Restrict the output to the lines below starting at the one that contains "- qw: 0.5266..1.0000" and ending at the one that contains "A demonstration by", and restate them word for word, both ends included.

------

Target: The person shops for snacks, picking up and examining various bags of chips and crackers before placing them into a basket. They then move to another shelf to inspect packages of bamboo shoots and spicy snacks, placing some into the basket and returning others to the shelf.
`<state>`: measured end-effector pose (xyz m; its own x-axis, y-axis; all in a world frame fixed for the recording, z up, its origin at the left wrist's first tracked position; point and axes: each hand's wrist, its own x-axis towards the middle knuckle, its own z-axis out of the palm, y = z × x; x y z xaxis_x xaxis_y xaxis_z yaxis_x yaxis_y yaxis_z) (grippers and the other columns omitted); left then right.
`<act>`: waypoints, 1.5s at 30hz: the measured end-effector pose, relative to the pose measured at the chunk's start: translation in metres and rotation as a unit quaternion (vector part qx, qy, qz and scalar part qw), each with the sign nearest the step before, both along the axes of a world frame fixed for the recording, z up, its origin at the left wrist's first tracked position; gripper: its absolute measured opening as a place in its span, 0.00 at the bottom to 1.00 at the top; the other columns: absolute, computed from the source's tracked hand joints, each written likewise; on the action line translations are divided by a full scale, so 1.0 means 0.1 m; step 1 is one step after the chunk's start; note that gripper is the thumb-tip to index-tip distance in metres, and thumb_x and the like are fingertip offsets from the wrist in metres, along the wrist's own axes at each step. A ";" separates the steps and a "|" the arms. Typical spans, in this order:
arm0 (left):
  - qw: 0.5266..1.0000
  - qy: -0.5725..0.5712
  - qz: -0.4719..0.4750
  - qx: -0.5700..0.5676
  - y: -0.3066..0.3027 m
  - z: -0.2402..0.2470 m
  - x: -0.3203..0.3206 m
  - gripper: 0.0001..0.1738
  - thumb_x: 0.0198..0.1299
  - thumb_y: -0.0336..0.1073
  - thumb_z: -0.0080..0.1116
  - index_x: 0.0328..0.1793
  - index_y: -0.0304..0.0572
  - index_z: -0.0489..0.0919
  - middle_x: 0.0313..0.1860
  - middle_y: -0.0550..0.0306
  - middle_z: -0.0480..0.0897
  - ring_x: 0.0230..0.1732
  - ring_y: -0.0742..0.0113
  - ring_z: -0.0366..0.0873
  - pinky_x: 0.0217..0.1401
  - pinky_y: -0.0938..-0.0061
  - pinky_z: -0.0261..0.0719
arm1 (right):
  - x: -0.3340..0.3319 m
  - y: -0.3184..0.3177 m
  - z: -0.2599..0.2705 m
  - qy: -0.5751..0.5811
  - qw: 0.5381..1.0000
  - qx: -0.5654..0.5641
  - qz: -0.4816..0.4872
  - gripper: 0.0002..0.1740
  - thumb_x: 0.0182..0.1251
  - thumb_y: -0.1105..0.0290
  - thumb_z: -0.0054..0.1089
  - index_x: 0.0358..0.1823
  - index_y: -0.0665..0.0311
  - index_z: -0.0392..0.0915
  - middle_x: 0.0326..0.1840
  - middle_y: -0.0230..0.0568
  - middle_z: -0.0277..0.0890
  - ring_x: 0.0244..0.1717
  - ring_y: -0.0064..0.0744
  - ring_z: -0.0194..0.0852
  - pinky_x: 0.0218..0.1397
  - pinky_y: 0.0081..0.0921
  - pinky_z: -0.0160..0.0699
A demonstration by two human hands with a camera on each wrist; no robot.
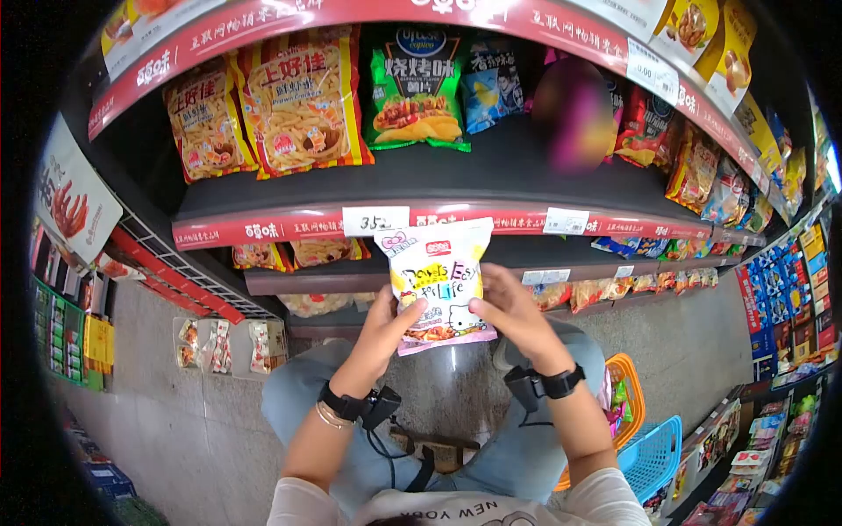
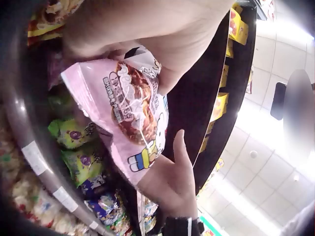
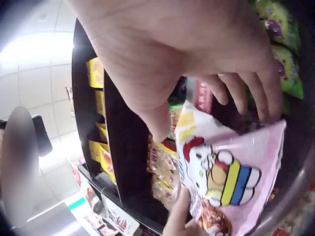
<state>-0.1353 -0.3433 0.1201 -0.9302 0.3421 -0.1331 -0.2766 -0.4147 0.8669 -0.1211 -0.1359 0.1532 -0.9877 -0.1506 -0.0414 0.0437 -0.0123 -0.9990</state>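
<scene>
A white and pink snack bag (image 1: 447, 263) with a cartoon cat on its front is held up before the shelves. My left hand (image 1: 381, 326) grips its left side, thumb on the front and fingers behind. Over on the right side is my right hand (image 1: 517, 317), its thumb overlapping the bag's edge in the head view. In the left wrist view the right hand (image 2: 170, 187) has its thumb raised clear of the bag and its palm spread. From the right wrist, the bag's pink lower end (image 3: 256, 172) shows below loosely extended fingers (image 3: 238, 98).
Prawn cracker bags (image 1: 303, 105), a green chip bag (image 1: 417, 92) and other snacks line the shelf ahead. A price-tagged shelf edge (image 1: 307, 225) runs behind the held bag. Orange (image 1: 627, 394) and blue baskets (image 1: 653, 456) stand at the right knee, a bin of packets (image 1: 241, 346) left.
</scene>
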 end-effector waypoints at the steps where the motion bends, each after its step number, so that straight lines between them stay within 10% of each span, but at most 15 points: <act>1: 1.000 -0.022 -0.018 0.000 0.01 -0.06 0.03 0.26 0.62 0.34 0.57 0.62 0.33 0.63 0.56 0.52 0.74 0.58 0.69 0.71 0.59 0.72 0.70 | 0.02 -0.03 -0.13 -0.023 0.997 -0.055 0.042 0.31 0.63 0.64 0.62 0.63 0.68 0.61 0.55 0.42 0.72 0.52 0.27 0.72 0.56 0.25 0.72; 9: 0.991 -0.110 -0.066 -0.031 0.04 -0.33 0.11 0.27 0.63 0.41 0.58 0.59 0.28 0.65 0.53 0.48 0.76 0.52 0.68 0.77 0.54 0.74 0.75 | 0.04 0.07 -0.59 -0.212 0.952 -0.199 0.092 0.29 0.62 0.68 0.63 0.62 0.71 0.63 0.56 0.41 0.72 0.55 0.28 0.73 0.58 0.26 0.72; 42: 0.990 0.004 -0.046 -0.136 0.48 -0.83 -0.15 0.28 0.56 0.37 0.66 0.58 0.29 0.70 0.53 0.50 0.77 0.52 0.68 0.75 0.51 0.71 0.75 | 0.02 0.32 -1.14 -0.157 0.970 -0.185 -0.034 0.27 0.55 0.75 0.67 0.55 0.71 0.67 0.51 0.42 0.75 0.51 0.29 0.74 0.55 0.27 0.73; 45: 0.898 0.128 0.052 -0.418 0.50 -0.83 -0.06 0.32 0.54 0.41 0.67 0.59 0.30 0.69 0.53 0.48 0.76 0.53 0.66 0.74 0.53 0.68 0.74 | 0.01 0.29 -1.32 -0.090 0.978 -0.121 -0.147 0.28 0.54 0.74 0.67 0.55 0.71 0.65 0.49 0.41 0.76 0.49 0.28 0.74 0.53 0.25 0.74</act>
<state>-0.1416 -0.2933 0.0368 -0.9882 0.1312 -0.0794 -0.0207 0.3992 0.9166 -0.1201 -0.1074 0.0214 -0.9701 0.1111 -0.2159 0.1769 -0.2855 -0.9419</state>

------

Completed task:
  - qw: 0.5266..1.0000
  - qy: -0.5725..0.5712
  - qz: -0.4719..0.4750
  - qx: -0.5700..0.5676
  - y: -0.3066..0.3027 m
  - z: -0.2402..0.2470 m
  - x: -0.3203..0.3206 m
  - gripper: 0.0001..0.1738
  - thumb_x: 0.0198..0.1299
  - thumb_y: -0.0336..0.1073
  - thumb_z: -0.0080..0.1116
  - index_x: 0.0328..0.1793
  - index_y: -0.0304..0.0572
  - index_z: -0.0489..0.0919
  - middle_x: 0.0313..0.1860
  - middle_y: -0.0550..0.0306
  - middle_z: -0.0480..0.0897
  - ring_x: 0.0230..0.1732
  - ring_y: -0.0742..0.0113
  - ring_z: -0.0366..0.0873
  - pinky_x: 0.0217..0.1401
  - pinky_y: -0.0938..-0.0061
  - pinky_z: -0.0261..0.0719
arm1 (right):
  - x: -0.3340..0.3319 m
  - y: -0.3184..0.3177 m
  - z: -0.2599..0.2705 m
  - qy: -0.5751..0.5811
  - qw: 0.5381..1.0000
  - qx: -0.5654..0.5641
  - qz: -0.4816..0.4872
  - gripper: 0.0002..0.1740
  - thumb_x: 0.0182..0.1251
  - thumb_y: -0.1105..0.0290
  - thumb_z: -0.0054..0.1089
  - index_x: 0.0358..0.1823
  - index_y: -0.0665..0.0311
  - index_z: -0.0392..0.0915
  - middle_x: 0.0326..0.1840
  - middle_y: -0.0230..0.0568
  - middle_z: -0.0277..0.0890
  - ring_x: 0.0244..0.1717
  - ring_y: -0.0064..0.0744
  - ring_z: -0.0194..0.0852
  - pinky_x: 0.0218..0.1397
  - pinky_y: 0.0081..0.0921
  - pinky_z: -0.0160..0.0699
A demonstration by two human hands with a camera on each wrist; no robot.

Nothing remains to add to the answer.